More Americans are using prescription medicines, particularly drugs that treat conditions triggered by obesity. That’s according to a study published Tuesday in the Journal of the American Medical Association, which found that 59 percent of adults in the US used prescription drugs in 2012, up from 51 percent in 1999.
A team led by Elizabeth Kantor, an epidemiologist at Memorial Sloan Kettering Cancer Center, sifted through survey data from the Centers for Disease Control and Prevention, which regularly polls thousands of Americans about their drug habits, among other health-related behaviors. Here are the highlights:
- Antidepressant use shot up, from 7 percent to 13 percent over the study period. That doesn’t necessarily mean the nation is getting more depressed, though. Kantor and her colleagues posit that changing attitudes about the biological nature of depression could mean that more people are willing to take brain chemistry-altering pharmaceuticals to address their mental health problems.

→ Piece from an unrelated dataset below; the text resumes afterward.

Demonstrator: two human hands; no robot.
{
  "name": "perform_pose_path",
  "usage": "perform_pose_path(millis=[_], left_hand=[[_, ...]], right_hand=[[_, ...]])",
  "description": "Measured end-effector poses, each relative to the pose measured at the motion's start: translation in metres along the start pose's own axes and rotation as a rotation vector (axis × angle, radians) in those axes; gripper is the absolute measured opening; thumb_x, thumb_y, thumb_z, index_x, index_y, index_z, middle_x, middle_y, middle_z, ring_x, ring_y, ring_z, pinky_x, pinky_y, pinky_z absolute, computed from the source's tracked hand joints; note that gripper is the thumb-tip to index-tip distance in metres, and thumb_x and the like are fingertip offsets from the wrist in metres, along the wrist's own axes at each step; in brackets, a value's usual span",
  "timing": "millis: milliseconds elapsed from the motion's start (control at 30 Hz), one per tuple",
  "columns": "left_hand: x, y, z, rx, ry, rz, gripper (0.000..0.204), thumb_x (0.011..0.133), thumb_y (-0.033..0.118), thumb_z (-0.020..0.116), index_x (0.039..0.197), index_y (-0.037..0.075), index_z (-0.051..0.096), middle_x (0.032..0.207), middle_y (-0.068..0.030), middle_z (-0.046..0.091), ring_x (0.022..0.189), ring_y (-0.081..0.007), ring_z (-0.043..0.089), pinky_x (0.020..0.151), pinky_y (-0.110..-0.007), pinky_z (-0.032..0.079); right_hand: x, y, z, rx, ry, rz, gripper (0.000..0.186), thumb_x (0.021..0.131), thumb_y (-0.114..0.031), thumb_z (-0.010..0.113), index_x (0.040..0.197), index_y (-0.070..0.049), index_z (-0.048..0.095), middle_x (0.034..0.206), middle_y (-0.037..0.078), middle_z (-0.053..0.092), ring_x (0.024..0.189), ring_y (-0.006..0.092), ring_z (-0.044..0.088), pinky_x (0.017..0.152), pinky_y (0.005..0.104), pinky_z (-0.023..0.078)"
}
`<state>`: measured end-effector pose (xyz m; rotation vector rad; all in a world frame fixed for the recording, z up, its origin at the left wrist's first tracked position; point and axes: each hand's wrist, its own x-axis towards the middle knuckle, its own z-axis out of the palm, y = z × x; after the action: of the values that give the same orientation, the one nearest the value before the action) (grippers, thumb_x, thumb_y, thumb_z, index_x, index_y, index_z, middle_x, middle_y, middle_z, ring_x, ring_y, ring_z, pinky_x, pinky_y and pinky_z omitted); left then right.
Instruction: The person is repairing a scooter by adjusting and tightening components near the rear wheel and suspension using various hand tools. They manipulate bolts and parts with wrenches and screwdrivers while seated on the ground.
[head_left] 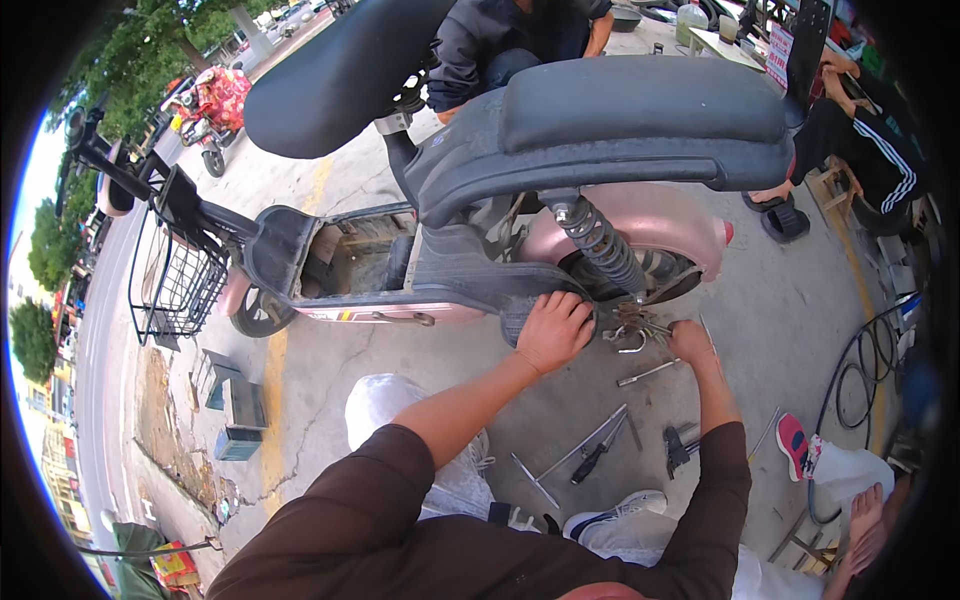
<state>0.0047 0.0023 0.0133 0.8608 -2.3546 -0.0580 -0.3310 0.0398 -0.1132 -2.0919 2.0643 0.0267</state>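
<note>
A pink electric scooter (pixel 380 315) stands across the view with its black seat (pixel 640 105) at the top. My left hand (pixel 555 330) rests on the black plastic footrest beside the rear wheel, its fingers apart and slightly bent. My right hand (pixel 690 342) is closed on a metal wrench (pixel 655 327) that reaches to the bracket at the lower end of the coil shock absorber (pixel 598 240). A long socket tool (pixel 645 373) lies below that hand. On the ground between my arms are a T-bar wrench (pixel 535 480) and a black-handled screwdriver (pixel 590 462).
One person (pixel 465 45) crouches behind the scooter, another (pixel 865 150) works at upper right, and someone's pink shoe (pixel 793 445) is at lower right. A black hose (pixel 845 360) snakes along the right. Metal blocks (pixel 240 410) lie left; a parked scooter (pixel 205 115) stands farther back.
</note>
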Motion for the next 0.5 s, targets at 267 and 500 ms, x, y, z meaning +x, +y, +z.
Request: perform_pose_path(millis=[267, 500], left_hand=[[-0.004, -0.001, 0.008, -0.001, 0.026, 0.004, 0.022, 0.079, 0.024, 0.059, 0.094, 0.008, 0.059, 0.091, -0.0068, 0.053, 0.089, -0.0242, 0.049, 0.075, -0.037, 0.039], [-0.005, -0.005, 0.010, 0.001, 0.058, 0.015, 0.021, 0.079, 0.023, 0.060, 0.094, 0.008, 0.060, 0.090, -0.0059, 0.054, 0.088, -0.0247, 0.050, 0.075, -0.039, 0.039]], right_hand=[[-0.014, -0.102, -0.161, -0.462, 0.064, -0.226, 0.010, 0.074, -0.014, 0.060, 0.076, -0.009, 0.069, 0.075, 0.010, 0.068, 0.074, 0.0261, 0.067, 0.061, 0.0387, 0.053], [-0.069, -0.123, -0.132, -0.301, -0.060, 0.049, 0.015, 0.078, -0.010, 0.056, 0.090, -0.007, 0.064, 0.082, 0.015, 0.066, 0.077, 0.0304, 0.065, 0.063, 0.0421, 0.051]])
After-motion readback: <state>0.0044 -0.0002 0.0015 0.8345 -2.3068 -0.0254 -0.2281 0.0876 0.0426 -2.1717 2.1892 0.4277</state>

- Women’s use of sex hormones fell from 19 percent to 11 percent over the study period, mainly because fewer women used hormones to treat menopause.
- Half as many Mexican-Americans use prescription drugs as white, non-Hispanics. The difference — 33 percent vs. 66 percent in 2012 — is not entirely explained by differences in health insurance coverage. One potential reason: the “Hispanic paradox,” the observation that Hispanic people have better health than would be expected based on their socioeconomic status.
- Nearly twice as many Americans are taking at least five prescription drugs, up from 8 percent in 1999 to 15 percent in 2012.
The authors aren’t sure what’s driving the nation to take more drugs. The 2006 implementation of Medicare Part D prescription drug coverage for seniors may be one factor, they wrote, but it doesn’t explain the uptick in drug use before then, or in younger adults.
Obesity may be a bigger driver. The most commonly used drugs in 2012 include statins, antihypertensives, beta-blockers, diuretics, and other agents used to treat complications triggered by obesity. So the findings “may reflect the growing need for treatment of complications associated with the increase in overweight [individuals] and obesity,” the authors wrote.